How to Perform Guided ML When AutoML is Not Enough Part 2

Catherine Cao
IBM Data Science in Practice
7 min readAug 18, 2021

This post serves as a follow-up for our discussion on AutoAI, which provides a fully automated approach to build Machine Learning (ML) pipelines.

a lot of different colored umbrellas in the air
Photo by Ulises Baga on Unsplash

In our previous post,we discussed how to do create and customize the notebook generated by AutoAI using the Insurance Cross Sell Prediction dataset (See Part 1 of the series by Yuce Dincer). The hypothetical situation we are continuing with in this post is that an insurance company wants to examine which customers who currently have health insurance policies would also be interested in the vehicle insurance policy the company has to offer.

In this post, I am going to use the same dataset from the previous post and here I will showcase a guided ML approach with Modeler Flow. Modeler Flow is a visual modeling tool, which by itself allows users to perform data analysis and build ML models from end to end. Additionally, I will also discuss how users can flexibly use some of its functionalities to make the AutoAI workflow more efficient.

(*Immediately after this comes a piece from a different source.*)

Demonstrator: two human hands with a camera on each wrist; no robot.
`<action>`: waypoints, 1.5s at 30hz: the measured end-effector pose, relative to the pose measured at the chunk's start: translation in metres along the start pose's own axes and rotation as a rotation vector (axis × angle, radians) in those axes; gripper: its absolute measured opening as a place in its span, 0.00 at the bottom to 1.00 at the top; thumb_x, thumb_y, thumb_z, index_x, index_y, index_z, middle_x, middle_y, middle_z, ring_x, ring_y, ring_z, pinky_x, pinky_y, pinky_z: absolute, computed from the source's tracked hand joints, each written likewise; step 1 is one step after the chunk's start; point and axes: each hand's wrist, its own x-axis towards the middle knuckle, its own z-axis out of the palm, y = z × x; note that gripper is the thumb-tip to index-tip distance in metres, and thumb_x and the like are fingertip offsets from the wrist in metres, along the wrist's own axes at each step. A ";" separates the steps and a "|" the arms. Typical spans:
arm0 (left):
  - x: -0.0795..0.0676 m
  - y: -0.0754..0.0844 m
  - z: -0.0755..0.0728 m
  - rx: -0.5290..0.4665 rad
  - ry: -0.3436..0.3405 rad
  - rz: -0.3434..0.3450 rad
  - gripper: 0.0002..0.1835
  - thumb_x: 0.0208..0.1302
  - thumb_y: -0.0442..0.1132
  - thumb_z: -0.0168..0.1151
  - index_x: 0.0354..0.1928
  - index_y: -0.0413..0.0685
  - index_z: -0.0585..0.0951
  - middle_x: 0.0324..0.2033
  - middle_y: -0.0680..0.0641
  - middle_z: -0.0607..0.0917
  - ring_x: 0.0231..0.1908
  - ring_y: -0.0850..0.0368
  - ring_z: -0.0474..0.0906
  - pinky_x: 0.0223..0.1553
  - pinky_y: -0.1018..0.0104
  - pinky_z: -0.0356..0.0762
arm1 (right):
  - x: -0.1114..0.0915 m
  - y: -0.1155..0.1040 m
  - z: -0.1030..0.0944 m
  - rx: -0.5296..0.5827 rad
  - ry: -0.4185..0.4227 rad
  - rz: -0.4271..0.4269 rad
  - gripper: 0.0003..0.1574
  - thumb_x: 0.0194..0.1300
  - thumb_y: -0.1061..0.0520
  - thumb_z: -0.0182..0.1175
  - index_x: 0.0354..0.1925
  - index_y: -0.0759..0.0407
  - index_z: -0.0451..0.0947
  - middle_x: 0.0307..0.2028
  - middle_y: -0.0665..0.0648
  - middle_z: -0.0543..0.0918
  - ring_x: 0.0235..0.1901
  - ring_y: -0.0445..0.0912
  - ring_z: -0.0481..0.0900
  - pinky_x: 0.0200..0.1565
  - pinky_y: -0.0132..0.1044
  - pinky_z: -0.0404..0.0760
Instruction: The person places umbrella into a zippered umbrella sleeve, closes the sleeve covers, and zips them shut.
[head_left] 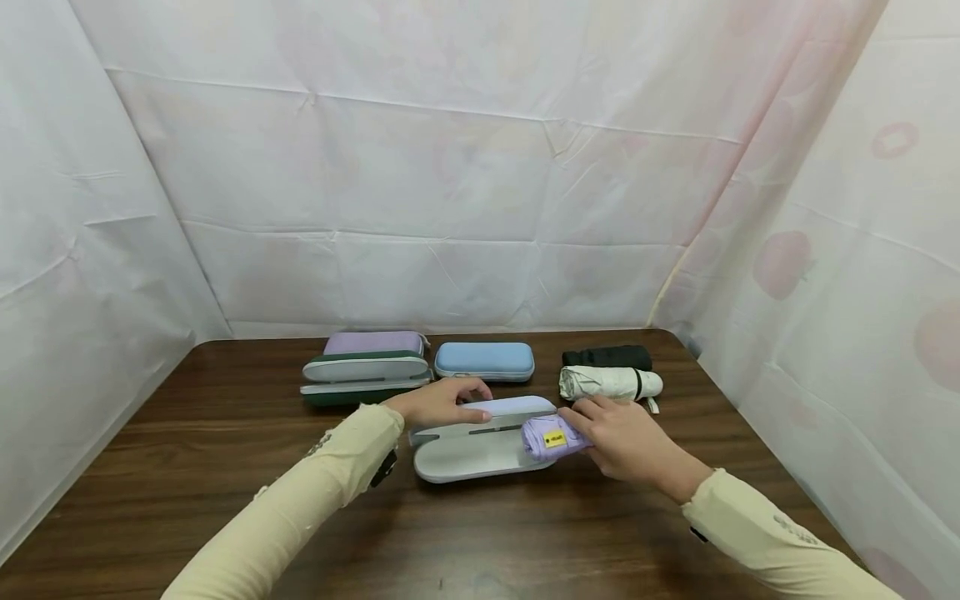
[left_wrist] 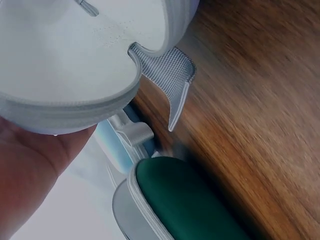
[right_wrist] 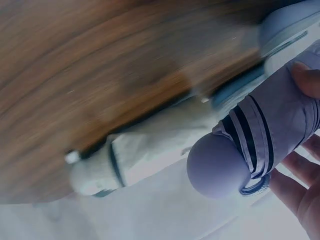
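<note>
An opened zip case (head_left: 472, 454) with a pale lavender-blue shell and grey-white lining lies mid-table. My left hand (head_left: 438, 406) holds its raised lid from behind, thumb over the edge. In the left wrist view, the palm lies against the outside of the case (left_wrist: 60, 75), and the fingers are mostly hidden. With my right hand (head_left: 622, 440) I grip a folded lavender umbrella (head_left: 534, 439) with a yellow label, over the right end of the case. The right wrist view shows the rounded handle of the umbrella (right_wrist: 220, 165) pointing away from the fingers.
Left at the back, a green case (head_left: 366, 398) stands partly open before a purple case (head_left: 375, 342). A closed blue case (head_left: 483, 358) lies behind the opened one. Back right, a cream folded umbrella (head_left: 603, 382) lies in front of a black one (head_left: 607, 357). White curtains surround the table.
</note>
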 end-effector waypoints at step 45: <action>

the source node connects to the type node, which then goes to a table, 12 fields, and two response nodes. One response node connects to an auto data prep node that connects to a table and a partition node. This partition node connects to multiple response nodes that eventually all produce an analysis node.
High-level view of the Modeler Flow end-to-end

For this overview, I am using Modeler Flow in IBM Cloud Pak for Data V3.5. If you would like to follow along, I assume you already have an analytics project created in your Cloud Pak for Data account. Basic modeling knowledge is recommended but not required.

A shot of choosing an asset type in Cloud Pak for Data that includes Modeler Flow, Connection, Dashboard, Metadata Import, Connected data, Model from file, data refinery flow, autoAI experiment, federated learning, and decision optimization.
Modeler flow is now a part of Cloud Pak for Data

Import training data

Modeler Flow allows users to quickly develop machine learning models by dragging and dropping “nodes” into a canvas. Each of the nodes represents a type of data operation or a machine learning technique. When connected together, the nodes form a stream. When users run or execute the stream, data flows from one node to the other, and each operation will be applied to the data.

In Modeler Flow, nodes are classified into different tabs based on their functionalities. I used the Data Asset node under the Import tab and pointed it to the train_sample.csv, which is a random sample of 10k records from the original Train.csv. I trimmed down the data size for a quicker turnaround for this experimentation.

a table with the columns “AutoAI — insurance” and “Data assets”. The AutoAI column has the items “Assets(2)”, “Connections”, and “Data assets”. The “Data assets” column has “data assets(2)”, “AutoAI Notebook Customization”, and “train.csv”. “connections” points to “autoAI Notebook customizations” and the “data assets” in the “AutoAI-Insurance” column points to “train.csv”

Defining Data Types

The first node past the Source node is the Type node. It is a perfect opportunity to have a first glance through the columns you have in the dataset. Here, you can take a look at the column names, measures (data types), the column’s role in the model, and typical values in the specific columns.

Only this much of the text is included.